FIRST AMENDMENT TO GUARANTEE AGREEMENT
Exhibit 4.6
FIRST AMENDMENT TO
This First Amendment to Guarantee Agreement (“Amendment”) is made and entered into as of June 27, 2019 by and among NextEra Energy US Partners Holdings, LLC, a Delaware limited liability company (the “Guarantor”), and The Bank of New York Mellon, a New York banking corporation, as trustee (the “Guarantee Trustee”), for the benefit of the Holders from time to time of the Guaranteed Securities of NextEra Energy Operating Partners, LP, a Delaware limited partnership (the “Issuer”).
BACKGROUND:
A. Guarantor and Guarantee Trustee have previously entered into that certain Guarantee Agreement, dated September 25, 2017 (“Guarantee Agreement”).
B. Pursuant to Section 6.01, the Guarantee Agreement may be amended by an instrument in writing duly executed by the Guarantor and Guarantee Trustee, to make any changes that do not materially adversely affect the rights of Holders without the consent of any Holders.
C. The parties desire (i) to amend the Guarantee Agreement to update certain defined terms and provisions in order to align such provisions with the related defined terms and provisions established by the Issuer with respect to a new series of Guaranteed Securities to be issued by the Issuer on the date hereof (such new series having been designated as the Issuer’s “4.25% Senior Notes due July 2024”), and (ii) for such amendments to apply only to Guaranteed Securities issued on or after the date of this Amendment (including the Issuer’s 4.25% Senior Notes due July 2024).
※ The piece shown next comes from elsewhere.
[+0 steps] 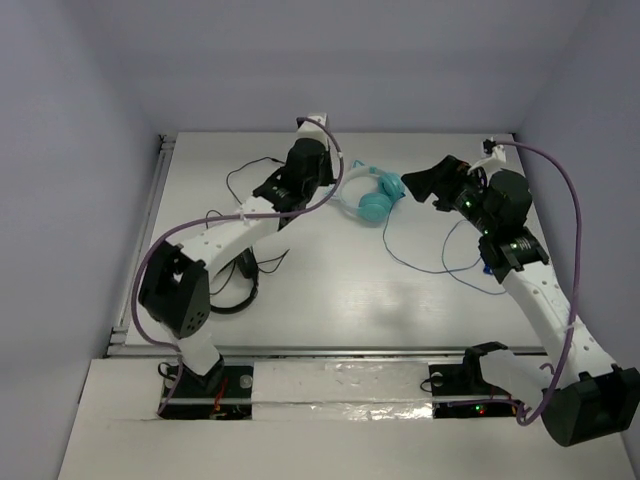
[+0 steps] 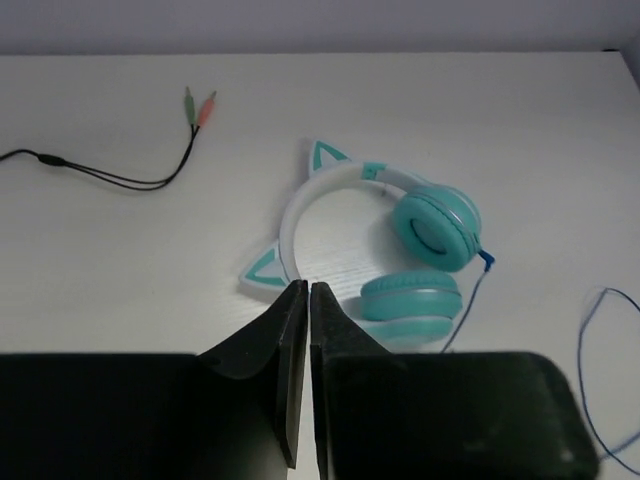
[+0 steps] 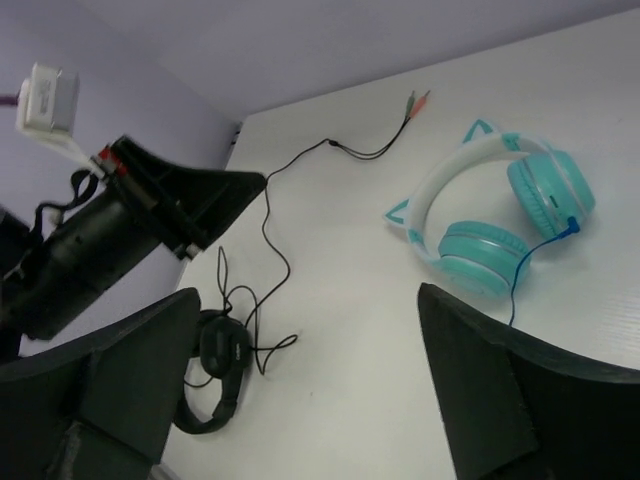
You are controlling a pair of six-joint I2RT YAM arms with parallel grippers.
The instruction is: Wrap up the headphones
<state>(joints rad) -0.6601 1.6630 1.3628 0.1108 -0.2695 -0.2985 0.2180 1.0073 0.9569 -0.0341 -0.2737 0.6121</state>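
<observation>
We see the headphones (image 1: 372,198) lying on the white table (image 1: 330,310) toward 12 o'clock in the top view, between the two arms. They rest flat and nothing grips them. In the left wrist view the pale headband arcs toward 10 o'clock with its two teal cat-ear points sticking outward, and the two round teal cups sit together at the 4 o'clock end. One cup shows its pad face, and the other lies edge-on just below it. The thin dark blue cord (image 2: 472,298) leaves the upper cup and trails away toward 5 o'clock. In the top view it sprawls in loose loops over the table toward the right arm, unwound.

The left gripper (image 2: 308,288) sits at 9 o'clock of the headphones. Its two fingers are pressed together with nothing between them. Their tips are near the headband, close to the lower cat ear, though we cannot tell whether they touch it.

The right gripper (image 3: 310,295) is at 3 o'clock of the headphones, spread wide and empty, with the table showing between its fingers.

A thin black wire (image 2: 130,180) with a green and a reddish plug lies toward 11 o'clock, well apart from the headphones. A black headset (image 3: 225,350) with tangled cord lies toward 8 o'clock, beside the left arm. Purple cables (image 1: 570,230) loop along both arms.
</observation>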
Accordingly, this Amendment does not affect the rights of Holders of Guaranteed Securities issued prior to the date hereof, and does not materially adversely affect the rights of any Holders of Guaranteed Securities under the Indenture.
D. Capitalized terms used herein and not otherwise defined shall have the meanings set forth in the Guarantee Agreement.
AGREEMENT:
NOW, THEREFORE, in consideration of the foregoing, and for other good and valuable consideration, the receipt and sufficiency of which is hereby acknowledged, the parties, intending to be legally bound, hereby agree as follows:
1. The following definitions are hereby amended and restated in their entirety solely with respect to Guaranteed Securities issued on or after the date of this Amendment (including the Issuer’s 4.25% Senior Notes due July 2024 initially being issued on the date hereof):
“Capitalized Leases” means, with respect to any Person, leases that have been or should be, in accordance with GAAP, recorded as capital leases on the balance sheet of such Person. Solely for purposes of the definition of “Capitalized Leases” and “Capital Lease Obligation”, GAAP shall be determined to be those accounting principles related to lease accounting in effect prior to the guidance codified in ASC 842, Leases.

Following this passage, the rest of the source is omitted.